__EXERCISE DIRECTIONS__: Reproduce the listing below in full and without alteration, apart from its pictures.

__INPUT DATA__:
□ □ □
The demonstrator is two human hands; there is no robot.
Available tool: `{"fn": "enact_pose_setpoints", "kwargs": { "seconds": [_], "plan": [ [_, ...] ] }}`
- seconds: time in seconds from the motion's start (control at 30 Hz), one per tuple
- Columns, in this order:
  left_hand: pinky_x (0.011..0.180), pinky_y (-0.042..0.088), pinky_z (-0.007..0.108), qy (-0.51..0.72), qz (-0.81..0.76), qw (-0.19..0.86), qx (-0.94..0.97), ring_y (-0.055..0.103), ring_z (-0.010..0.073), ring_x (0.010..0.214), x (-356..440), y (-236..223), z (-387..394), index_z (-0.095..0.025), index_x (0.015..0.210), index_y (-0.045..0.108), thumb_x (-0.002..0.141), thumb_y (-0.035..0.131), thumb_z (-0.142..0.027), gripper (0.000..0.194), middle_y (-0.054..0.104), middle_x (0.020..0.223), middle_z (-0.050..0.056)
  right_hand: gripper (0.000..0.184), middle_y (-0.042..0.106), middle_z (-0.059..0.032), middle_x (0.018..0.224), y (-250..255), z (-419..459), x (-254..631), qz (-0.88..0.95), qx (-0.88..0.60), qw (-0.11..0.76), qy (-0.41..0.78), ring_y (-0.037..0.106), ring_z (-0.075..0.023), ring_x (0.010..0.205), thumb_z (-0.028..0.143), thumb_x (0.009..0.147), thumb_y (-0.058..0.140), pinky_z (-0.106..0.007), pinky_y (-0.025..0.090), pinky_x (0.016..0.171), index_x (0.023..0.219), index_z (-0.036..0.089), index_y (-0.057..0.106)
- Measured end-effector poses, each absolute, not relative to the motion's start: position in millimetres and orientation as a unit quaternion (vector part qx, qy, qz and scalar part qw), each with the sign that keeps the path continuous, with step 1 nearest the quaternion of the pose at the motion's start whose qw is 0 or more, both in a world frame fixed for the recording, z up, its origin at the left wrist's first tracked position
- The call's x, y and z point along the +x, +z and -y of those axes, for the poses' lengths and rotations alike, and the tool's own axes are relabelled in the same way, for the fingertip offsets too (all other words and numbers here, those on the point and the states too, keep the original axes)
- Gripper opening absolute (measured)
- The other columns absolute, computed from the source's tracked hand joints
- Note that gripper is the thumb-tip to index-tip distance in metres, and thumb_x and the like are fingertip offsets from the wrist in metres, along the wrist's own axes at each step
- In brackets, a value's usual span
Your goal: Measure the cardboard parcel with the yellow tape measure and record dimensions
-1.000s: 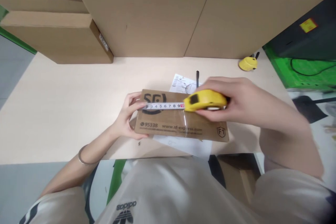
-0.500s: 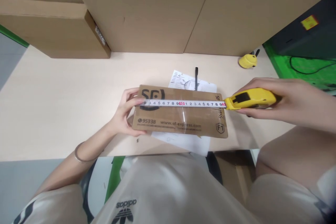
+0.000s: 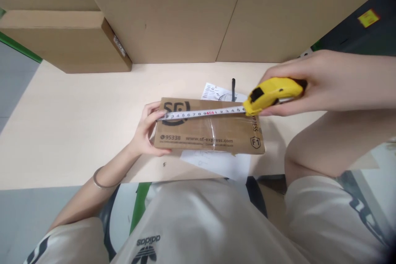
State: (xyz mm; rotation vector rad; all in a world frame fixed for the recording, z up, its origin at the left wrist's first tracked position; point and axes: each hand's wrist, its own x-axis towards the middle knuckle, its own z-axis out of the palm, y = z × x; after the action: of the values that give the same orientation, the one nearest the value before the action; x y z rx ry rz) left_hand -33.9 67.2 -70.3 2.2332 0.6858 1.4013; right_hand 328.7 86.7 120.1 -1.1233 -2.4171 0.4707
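A brown cardboard box (image 3: 198, 132) with SF Express print lies over papers on the table. My left hand (image 3: 148, 130) grips its left end, the thumb on top pressing the end of the tape measure's blade against the cardboard. The white blade runs across the box's upper face to the yellow tape measure (image 3: 274, 93). My right hand (image 3: 297, 84) is closed around that yellow case, which is tilted and held above the box's right end. The blade slants slightly upward to the right.
Printed paper (image 3: 212, 91) and a black pen (image 3: 233, 89) lie behind the box, and a white sheet (image 3: 216, 164) sticks out in front. Large cardboard boxes (image 3: 173, 16) stand along the table's back. A flatter carton (image 3: 83, 47) stands at the back left.
My right hand has moved up and left with the tape measure, and less blade is drawn out. A second yellow tape measure at the back right is now hidden. My left hand keeps its grip.
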Motion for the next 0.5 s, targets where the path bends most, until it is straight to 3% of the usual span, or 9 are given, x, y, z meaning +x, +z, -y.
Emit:
{"fn": "enact_pose_setpoints", "kwargs": {
  "seconds": [0.13,0.23,0.37,0.43,0.5],
  "plan": [
    [0.109,0.050,0.067,0.513,-0.259,0.231,0.785,0.051,0.0426,0.134,-37.5,-81.1,-67.4,-0.047,0.160,0.039,0.038,0.096,-0.076,0.137,0.050,0.147,0.010,0.033,0.070,-0.0057,0.117,118.9,-93.6,278.3,0.902,-0.359,0.177,0.164,0.068,-0.0253,0.105,0.054,0.104,0.055,-0.034,0.048,0.074,0.116,0.026,0.066],
    [0.111,0.049,0.068,0.525,-0.290,0.287,0.747,0.055,0.0452,0.134,-33.4,-83.5,-63.5,-0.046,0.164,0.029,0.033,0.099,-0.075,0.151,0.053,0.146,0.012,0.030,0.070,-0.0057,0.119,111.9,-92.7,246.5,0.932,-0.310,0.133,0.132,0.068,-0.0235,0.095,0.048,0.103,0.058,-0.032,0.044,0.070,0.121,0.024,0.063],
    [0.114,0.049,0.064,0.531,-0.283,0.336,0.725,0.058,0.0430,0.138,-23.1,-75.1,-56.8,-0.048,0.168,0.012,0.045,0.101,-0.067,0.153,0.052,0.152,0.012,0.031,0.070,-0.0065,0.121,106.4,-84.9,229.0,0.960,-0.251,0.104,0.064,0.066,-0.0201,0.080,0.037,0.103,0.056,-0.032,0.036,0.062,0.131,0.022,0.060],
    [0.115,0.051,0.061,0.537,-0.295,0.339,0.714,0.059,0.0420,0.138,-21.1,-65.4,-54.2,-0.045,0.166,0.021,0.049,0.101,-0.064,0.143,0.052,0.153,0.012,0.035,0.070,-0.0060,0.122,111.7,-82.2,231.9,0.957,-0.263,0.110,0.044,0.068,-0.0216,0.084,0.042,0.106,0.050,-0.032,0.037,0.061,0.135,0.024,0.059],
    [0.117,0.050,0.060,0.541,-0.334,0.347,0.689,0.056,0.0429,0.141,-21.3,-51.5,-51.6,-0.039,0.160,0.038,0.054,0.098,-0.065,0.124,0.055,0.153,0.011,0.045,0.070,-0.0055,0.124,123.4,-80.2,240.9,0.938,-0.313,0.143,0.033,0.070,-0.0243,0.096,0.058,0.107,0.042,-0.034,0.042,0.065,0.137,0.029,0.059]
  ]
}}
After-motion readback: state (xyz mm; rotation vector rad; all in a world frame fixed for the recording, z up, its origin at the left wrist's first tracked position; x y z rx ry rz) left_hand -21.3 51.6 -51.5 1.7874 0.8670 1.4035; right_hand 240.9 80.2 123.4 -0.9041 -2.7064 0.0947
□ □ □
__OUTPUT BELOW__:
The demonstrator is two human hands; there is no robot.
Available tool: `{"fn": "enact_pose_setpoints", "kwargs": { "seconds": [_], "plan": [ [_, ...] ] }}`
- seconds: time in seconds from the motion's start (control at 30 Hz), one per tuple
- Columns, in this order:
  left_hand: pinky_x (0.011..0.180), pinky_y (-0.042..0.088), pinky_z (-0.007..0.108), qy (-0.51..0.72), qz (-0.81..0.76), qw (-0.19..0.86), qx (-0.94..0.97), ring_y (-0.055..0.103), ring_z (-0.010..0.073), ring_x (0.010..0.214), x (-356..440), y (-236..223), z (-387..394), index_z (-0.095..0.025), index_x (0.015..0.210), index_y (-0.045..0.108), thumb_x (-0.002..0.141), thumb_y (-0.035..0.131), thumb_z (-0.142..0.027), gripper (0.000..0.194), middle_y (-0.054..0.104), middle_x (0.020..0.223), middle_z (-0.050..0.056)
  right_hand: gripper (0.000..0.184), middle_y (-0.042..0.106), middle_z (-0.059..0.032), middle_x (0.018..0.224), y (-250..255), z (-419..459), x (-254..631), qz (-0.88..0.95), qx (-0.88..0.60), qw (-0.11..0.76), qy (-0.41..0.78), ring_y (-0.037..0.106), ring_z (-0.075..0.023), ring_x (0.010..0.205), thumb_z (-0.028..0.143), thumb_x (0.009..0.147), thumb_y (-0.058..0.140), pinky_z (-0.106..0.007), pinky_y (-0.025..0.090), pinky_x (0.016..0.171), index_x (0.023..0.219), index_z (-0.036..0.089), index_y (-0.057..0.106)
- Measured end-effector poses, each absolute, not relative to the motion's start: position in millimetres and orientation as a unit quaternion (vector part qx, qy, qz and scalar part qw), each with the sign that keeps the path continuous, with step 1 nearest the quaternion of the pose at the motion's start whose qw is 0 or more, both in a world frame fixed for the recording, z up, its origin at the left wrist's first tracked position
- The call's x, y and z point along the +x, +z and -y of those axes, for the poses' lengths and rotations alike, and the tool's own axes are relabelled in the same way, for the fingertip offsets too (all other words and numbers here, those on the point and the states too, keep the original axes)
- Gripper opening absolute (measured)
- The other columns absolute, computed from the source's tracked hand joints
- Note that gripper is the thumb-tip to index-tip distance in metres, and thumb_x and the like are fingertip offsets from the wrist in metres, along the wrist's own axes at each step
- In brackets, a value's usual span
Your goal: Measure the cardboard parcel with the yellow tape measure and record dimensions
-1.000s: 
-0.500s: 
+0.000s: 
State: (xyz mm; rotation vector rad; all in a world frame fixed for the recording, z up, its origin at the left wrist's first tracked position; point and axes: each hand's wrist, its own x-axis towards the middle knuckle, its own z-axis out of the palm, y = z × x; after the action: of the values that give the same orientation, the one nearest the value before the action; x y z rx ry rz) left_hand -33.9 67.2 -70.3 2.2332 0.6858 1.4013; right_hand 328.7 86.7 120.1 -1.1233 -2.4171 0.4707
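A brown cardboard box (image 3: 198, 132) with SF Express print lies over papers on the table. My left hand (image 3: 148, 130) grips its left end, the thumb on top pressing the end of the tape measure's blade against the cardboard. The white blade runs across the box's upper face to the yellow tape measure (image 3: 274, 93). My right hand (image 3: 297, 84) is closed around that yellow case, which is tilted and held above the box's right end. The blade slants slightly upward to the right.
Printed paper (image 3: 212, 91) and a black pen (image 3: 233, 89) lie behind the box, and a white sheet (image 3: 216, 164) sticks out in front. Large cardboard boxes (image 3: 173, 16) stand along the table's back. A flatter carton (image 3: 83, 47) stands at the back left.
My right hand has moved up and left with the tape measure, and less blade is drawn out. A second yellow tape measure at the back right is now hidden. My left hand keeps its grip.
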Motion for the next 0.5 s, targets where the path bends most, until it is straight to 3% of the usual span, or 9 are given, x, y, z meaning +x, +z, -y.
Emit:
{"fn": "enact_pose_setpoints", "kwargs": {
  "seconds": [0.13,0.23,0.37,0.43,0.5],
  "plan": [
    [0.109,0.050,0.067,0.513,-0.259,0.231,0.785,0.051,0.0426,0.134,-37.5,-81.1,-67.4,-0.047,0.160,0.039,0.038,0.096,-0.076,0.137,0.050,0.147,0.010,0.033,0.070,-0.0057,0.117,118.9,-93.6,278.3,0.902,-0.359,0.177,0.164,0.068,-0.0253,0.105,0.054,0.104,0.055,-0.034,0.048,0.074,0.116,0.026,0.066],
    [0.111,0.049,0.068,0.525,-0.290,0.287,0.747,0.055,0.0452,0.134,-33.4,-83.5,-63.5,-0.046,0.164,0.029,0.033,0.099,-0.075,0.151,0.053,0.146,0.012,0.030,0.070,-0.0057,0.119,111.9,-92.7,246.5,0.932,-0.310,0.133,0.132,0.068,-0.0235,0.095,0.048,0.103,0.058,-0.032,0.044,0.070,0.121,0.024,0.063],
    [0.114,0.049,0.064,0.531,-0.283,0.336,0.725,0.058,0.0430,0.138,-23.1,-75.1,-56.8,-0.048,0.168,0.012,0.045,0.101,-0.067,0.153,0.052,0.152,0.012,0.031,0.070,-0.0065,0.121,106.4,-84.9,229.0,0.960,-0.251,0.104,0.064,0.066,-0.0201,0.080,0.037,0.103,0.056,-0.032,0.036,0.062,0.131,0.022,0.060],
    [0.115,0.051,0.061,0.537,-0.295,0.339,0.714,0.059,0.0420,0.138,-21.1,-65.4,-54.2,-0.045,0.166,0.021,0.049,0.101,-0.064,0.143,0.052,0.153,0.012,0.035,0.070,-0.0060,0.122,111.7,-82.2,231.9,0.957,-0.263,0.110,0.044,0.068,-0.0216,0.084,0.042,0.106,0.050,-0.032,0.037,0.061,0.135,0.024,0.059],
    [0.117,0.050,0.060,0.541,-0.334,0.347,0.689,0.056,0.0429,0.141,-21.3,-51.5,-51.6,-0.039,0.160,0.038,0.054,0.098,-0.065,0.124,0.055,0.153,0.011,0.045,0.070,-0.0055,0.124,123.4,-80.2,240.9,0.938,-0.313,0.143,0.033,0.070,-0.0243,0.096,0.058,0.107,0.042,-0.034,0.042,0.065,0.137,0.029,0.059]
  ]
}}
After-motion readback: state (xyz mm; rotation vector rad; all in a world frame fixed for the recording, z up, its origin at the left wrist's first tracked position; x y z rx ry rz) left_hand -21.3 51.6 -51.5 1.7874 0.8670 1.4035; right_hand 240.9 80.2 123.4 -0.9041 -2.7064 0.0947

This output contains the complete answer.